With the pictures left out, copy the listing below exactly.

********************

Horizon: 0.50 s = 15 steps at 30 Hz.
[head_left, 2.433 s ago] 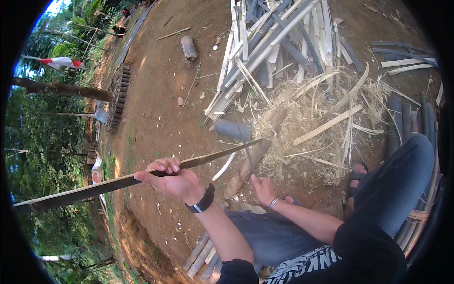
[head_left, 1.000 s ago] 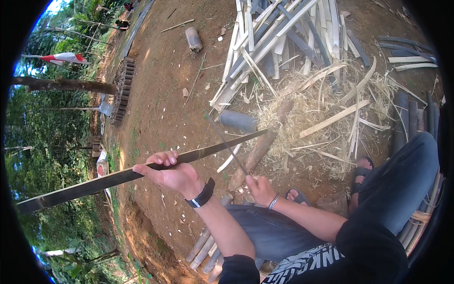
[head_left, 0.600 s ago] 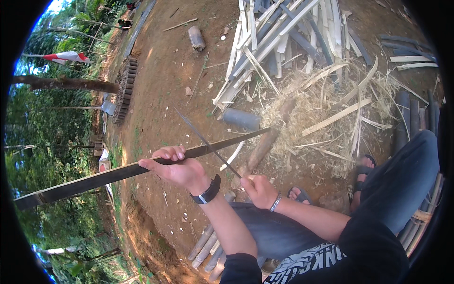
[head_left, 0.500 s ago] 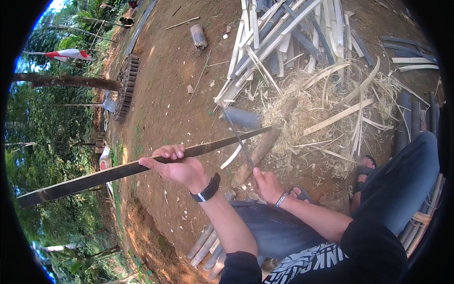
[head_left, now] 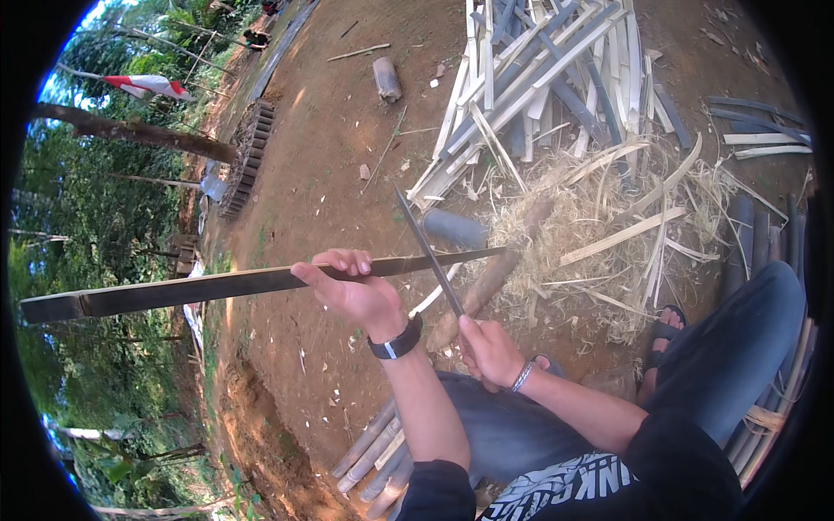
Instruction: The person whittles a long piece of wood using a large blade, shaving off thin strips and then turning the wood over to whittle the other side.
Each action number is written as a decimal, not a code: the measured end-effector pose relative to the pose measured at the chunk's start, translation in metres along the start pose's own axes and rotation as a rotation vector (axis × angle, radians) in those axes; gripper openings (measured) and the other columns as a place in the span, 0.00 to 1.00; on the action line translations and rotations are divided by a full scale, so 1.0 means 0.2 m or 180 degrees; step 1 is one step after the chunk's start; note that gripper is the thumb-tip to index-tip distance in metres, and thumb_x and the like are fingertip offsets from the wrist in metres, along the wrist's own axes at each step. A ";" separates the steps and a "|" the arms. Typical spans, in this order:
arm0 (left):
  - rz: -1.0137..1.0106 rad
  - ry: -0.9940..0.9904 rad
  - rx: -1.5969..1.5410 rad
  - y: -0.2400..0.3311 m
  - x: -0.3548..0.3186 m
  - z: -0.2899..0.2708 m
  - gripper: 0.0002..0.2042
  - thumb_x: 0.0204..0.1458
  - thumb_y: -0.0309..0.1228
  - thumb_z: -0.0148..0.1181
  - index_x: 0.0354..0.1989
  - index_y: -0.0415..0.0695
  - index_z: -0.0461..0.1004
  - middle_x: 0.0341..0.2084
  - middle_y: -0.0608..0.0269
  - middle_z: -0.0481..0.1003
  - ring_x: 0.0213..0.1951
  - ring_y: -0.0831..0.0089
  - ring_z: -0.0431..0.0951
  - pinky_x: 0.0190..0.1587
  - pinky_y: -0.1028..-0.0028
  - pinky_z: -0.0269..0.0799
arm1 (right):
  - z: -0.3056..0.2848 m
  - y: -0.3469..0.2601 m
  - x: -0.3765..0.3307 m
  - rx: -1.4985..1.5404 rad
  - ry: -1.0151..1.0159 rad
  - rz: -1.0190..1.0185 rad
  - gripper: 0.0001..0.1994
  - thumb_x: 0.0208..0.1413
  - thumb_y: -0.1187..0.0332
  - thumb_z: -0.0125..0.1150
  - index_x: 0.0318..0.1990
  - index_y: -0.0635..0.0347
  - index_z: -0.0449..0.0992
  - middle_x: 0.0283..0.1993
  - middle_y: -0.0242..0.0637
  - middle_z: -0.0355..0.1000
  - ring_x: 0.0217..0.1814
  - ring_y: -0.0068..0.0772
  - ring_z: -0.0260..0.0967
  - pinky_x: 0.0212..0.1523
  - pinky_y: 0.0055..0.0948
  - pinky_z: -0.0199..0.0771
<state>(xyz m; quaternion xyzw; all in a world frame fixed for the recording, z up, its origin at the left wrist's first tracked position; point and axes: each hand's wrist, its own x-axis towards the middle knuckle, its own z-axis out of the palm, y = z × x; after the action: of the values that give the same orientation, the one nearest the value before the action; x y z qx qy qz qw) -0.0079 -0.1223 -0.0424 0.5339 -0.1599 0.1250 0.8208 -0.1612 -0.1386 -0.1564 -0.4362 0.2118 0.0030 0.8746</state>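
Note:
A long dark bamboo strip (head_left: 191, 287) with a pale edge runs from the far left to the middle. My left hand (head_left: 358, 291) holds it, thumb on the near side and fingers curled over the top. The strip's right end meets a short log (head_left: 476, 300) on the ground. My right hand (head_left: 491, 352) is closed round the handle of a long-bladed knife (head_left: 425, 240), its fingers hiding the handle. The blade points up and to the left and crosses the strip to the right of my left hand; whether it touches cannot be told.
Pale shavings (head_left: 599, 230) lie heaped beyond the log. Behind them is a pile of split bamboo strips (head_left: 539, 82). A grey bamboo piece (head_left: 455, 227) lies beside the log. Bamboo poles (head_left: 372, 447) lie by my legs, and a tree trunk (head_left: 130, 132) is at far left.
The strip's left end has swung upward, so it lies closer to level. My left hand has shifted slightly right; my right hand and the knife have come a little lower and right.

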 end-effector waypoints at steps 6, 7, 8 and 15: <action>-0.0224 -0.0919 -0.0154 0.06 -0.02 0.07 0.22 0.60 0.51 0.45 0.24 0.44 0.62 0.20 0.66 0.61 0.25 0.75 0.62 0.31 0.74 0.61 | 0.02 -0.11 -0.04 -0.0411 0.0025 -0.0779 0.30 0.62 0.48 0.41 0.15 0.63 0.66 0.09 0.30 0.59 0.09 0.23 0.57 0.13 0.25 0.55; -0.0364 -0.0963 -0.0242 0.08 -0.01 0.08 0.21 0.60 0.50 0.45 0.27 0.42 0.64 0.22 0.65 0.62 0.27 0.73 0.64 0.34 0.72 0.63 | 0.00 -0.10 -0.04 -0.0219 0.0029 -0.0502 0.29 0.62 0.47 0.41 0.16 0.63 0.66 0.09 0.30 0.59 0.09 0.22 0.57 0.11 0.24 0.55; -0.0266 -0.0974 -0.0232 0.13 0.00 0.09 0.21 0.60 0.50 0.45 0.27 0.42 0.65 0.22 0.65 0.63 0.28 0.72 0.65 0.34 0.72 0.63 | 0.00 -0.08 -0.05 -0.0227 0.0030 -0.0355 0.29 0.63 0.48 0.40 0.18 0.63 0.66 0.10 0.30 0.59 0.09 0.22 0.56 0.11 0.24 0.55; 0.0279 -0.1555 -0.0147 0.51 0.17 0.26 0.25 0.59 0.53 0.45 0.36 0.38 0.69 0.24 0.64 0.67 0.26 0.74 0.69 0.32 0.74 0.67 | -0.07 -0.07 -0.19 -0.0568 0.0206 -0.0246 0.28 0.62 0.47 0.42 0.22 0.65 0.67 0.12 0.33 0.60 0.10 0.24 0.56 0.12 0.24 0.56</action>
<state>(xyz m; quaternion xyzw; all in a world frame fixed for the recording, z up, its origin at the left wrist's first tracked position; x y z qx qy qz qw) -0.0213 -0.1279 0.0770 0.5220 -0.3794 0.0240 0.7635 -0.1987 -0.1517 -0.1383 -0.5201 0.2220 -0.0260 0.8243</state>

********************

## Exercise answer
Horizon: 0.50 s = 15 steps at 30 Hz.
[head_left, 2.433 s ago] 
[head_left, 1.000 s ago] 
[head_left, 0.600 s ago] 
[head_left, 0.500 s ago] 
[head_left, now] 
Instruction: The person whittles a long piece of wood using a large blade, shaving off thin strips and then turning the wood over to whittle the other side.
Each action number is written as a decimal, not a code: the measured end-effector pose relative to the pose measured at the chunk's start, translation in metres along the start pose's own axes and rotation as a rotation vector (axis × angle, radians) in those axes; gripper openings (measured) and the other columns as a place in the span, 0.00 to 1.00; on the action line translations and rotations are divided by a full scale, so 1.0 means 0.2 m or 180 degrees; step 1 is one step after the chunk's start; note that gripper is the thumb-tip to index-tip distance in metres, and thumb_x and the like are fingertip offsets from the wrist in metres, along the wrist's own axes at each step. A ";" separates the steps and a "|" the arms. Typical spans, in this order:
arm0 (left):
  - rz: -1.0137..1.0106 rad
  - ry: -0.9940..0.9904 rad
  - rx: -1.5969..1.5410 rad
  - y: -0.2400..0.3311 m
  - x: -0.3548..0.3186 m
  - z: -0.2899..0.2708 m
  - gripper: 0.0002..0.2042
  - thumb_x: 0.0204..0.1458
  - thumb_y: -0.0309..0.1228
  - thumb_z: -0.0148..0.1181
  - index_x: 0.0354..0.1989
  - index_y: -0.0415..0.0695
  - index_z: -0.0461..0.1004
  - middle_x: 0.0341..0.2084
  - middle_y: -0.0608..0.0269
  - middle_z: -0.0481..0.1003
  - ring_x: 0.0213..0.1951
  - ring_y: -0.0831..0.0089
  - ring_z: -0.0431..0.0951
  - pinky_x: 0.0190..0.1587
  - pinky_y: -0.1028..-0.0028
  - pinky_z: -0.0269..0.0799
arm1 (right):
  - z: -0.3056..0.2848 m
  - y: -0.3469..0.2601 m
  - x: -0.3765..0.3307 m
  - rx: -1.4985..1.5404 rad
  - ry: -1.0151..1.0159 rad
  - rz: -1.0190..1.0185 rad
  - gripper: 0.0001..0.1994
  - thumb_x: 0.0208..0.1413
  - thumb_y: -0.1187..0.0332
  - thumb_z: -0.0125..0.1150
  - index_x: 0.0318..0.1990
  - index_y: -0.0635..0.0347
  - index_z: -0.0449..0.0992
  - middle_x: 0.0283..0.1993
  - middle_y: -0.0242..0.0637
  - middle_z: -0.0355..0.1000
  - ring_x: 0.0217..0.1814
  - ring_y: -0.0068..0.0772
  - ring_z: -0.0260..0.0967
  - pinky_x: 0.0212..0.1523
  - pinky_y: 0.0055..0.0948
  - pinky_z: -0.0199..0.0771
<state>(xyz m; quaternion xyzw; all in a world frame fixed for the recording, z up, its origin at the left wrist's first tracked position; point and axes: each hand's wrist, its own x-axis towards the middle knuckle, its own z-axis out of the palm, y = z × x; after the action: of the values that give the same orientation, the one nearest the value before the action; x y z qx qy qz qw) -0.0079 -0.1223 -0.0424 0.5339 -0.1599 0.1250 0.8208 -0.1612 -0.1386 -0.1564 -0.4362 0.2118 0.0030 0.8746</state>
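Note:
A long dark bamboo strip (head_left: 191, 287) with a pale edge runs from the far left to the middle. My left hand (head_left: 358, 291) holds it, thumb on the near side and fingers curled over the top. The strip's right end meets a short log (head_left: 476, 300) on the ground. My right hand (head_left: 491, 352) is closed round the handle of a long-bladed knife (head_left: 425, 240), its fingers hiding the handle. The blade points up and to the left and crosses the strip to the right of my left hand; whether it touches cannot be told.
Pale shavings (head_left: 599, 230) lie heaped beyond the log. Behind them is a pile of split bamboo strips (head_left: 539, 82). A grey bamboo piece (head_left: 455, 227) lies beside the log. Bamboo poles (head_left: 372, 447) lie by my legs, and a tree trunk (head_left: 130, 132) is at far left.
The strip's left end has swung upward, so it lies closer to level. My left hand has shifted slightly right; my right hand and the knife have come a little lower and right.
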
 end-effector waypoints at steps 6, 7, 8 and 15: <action>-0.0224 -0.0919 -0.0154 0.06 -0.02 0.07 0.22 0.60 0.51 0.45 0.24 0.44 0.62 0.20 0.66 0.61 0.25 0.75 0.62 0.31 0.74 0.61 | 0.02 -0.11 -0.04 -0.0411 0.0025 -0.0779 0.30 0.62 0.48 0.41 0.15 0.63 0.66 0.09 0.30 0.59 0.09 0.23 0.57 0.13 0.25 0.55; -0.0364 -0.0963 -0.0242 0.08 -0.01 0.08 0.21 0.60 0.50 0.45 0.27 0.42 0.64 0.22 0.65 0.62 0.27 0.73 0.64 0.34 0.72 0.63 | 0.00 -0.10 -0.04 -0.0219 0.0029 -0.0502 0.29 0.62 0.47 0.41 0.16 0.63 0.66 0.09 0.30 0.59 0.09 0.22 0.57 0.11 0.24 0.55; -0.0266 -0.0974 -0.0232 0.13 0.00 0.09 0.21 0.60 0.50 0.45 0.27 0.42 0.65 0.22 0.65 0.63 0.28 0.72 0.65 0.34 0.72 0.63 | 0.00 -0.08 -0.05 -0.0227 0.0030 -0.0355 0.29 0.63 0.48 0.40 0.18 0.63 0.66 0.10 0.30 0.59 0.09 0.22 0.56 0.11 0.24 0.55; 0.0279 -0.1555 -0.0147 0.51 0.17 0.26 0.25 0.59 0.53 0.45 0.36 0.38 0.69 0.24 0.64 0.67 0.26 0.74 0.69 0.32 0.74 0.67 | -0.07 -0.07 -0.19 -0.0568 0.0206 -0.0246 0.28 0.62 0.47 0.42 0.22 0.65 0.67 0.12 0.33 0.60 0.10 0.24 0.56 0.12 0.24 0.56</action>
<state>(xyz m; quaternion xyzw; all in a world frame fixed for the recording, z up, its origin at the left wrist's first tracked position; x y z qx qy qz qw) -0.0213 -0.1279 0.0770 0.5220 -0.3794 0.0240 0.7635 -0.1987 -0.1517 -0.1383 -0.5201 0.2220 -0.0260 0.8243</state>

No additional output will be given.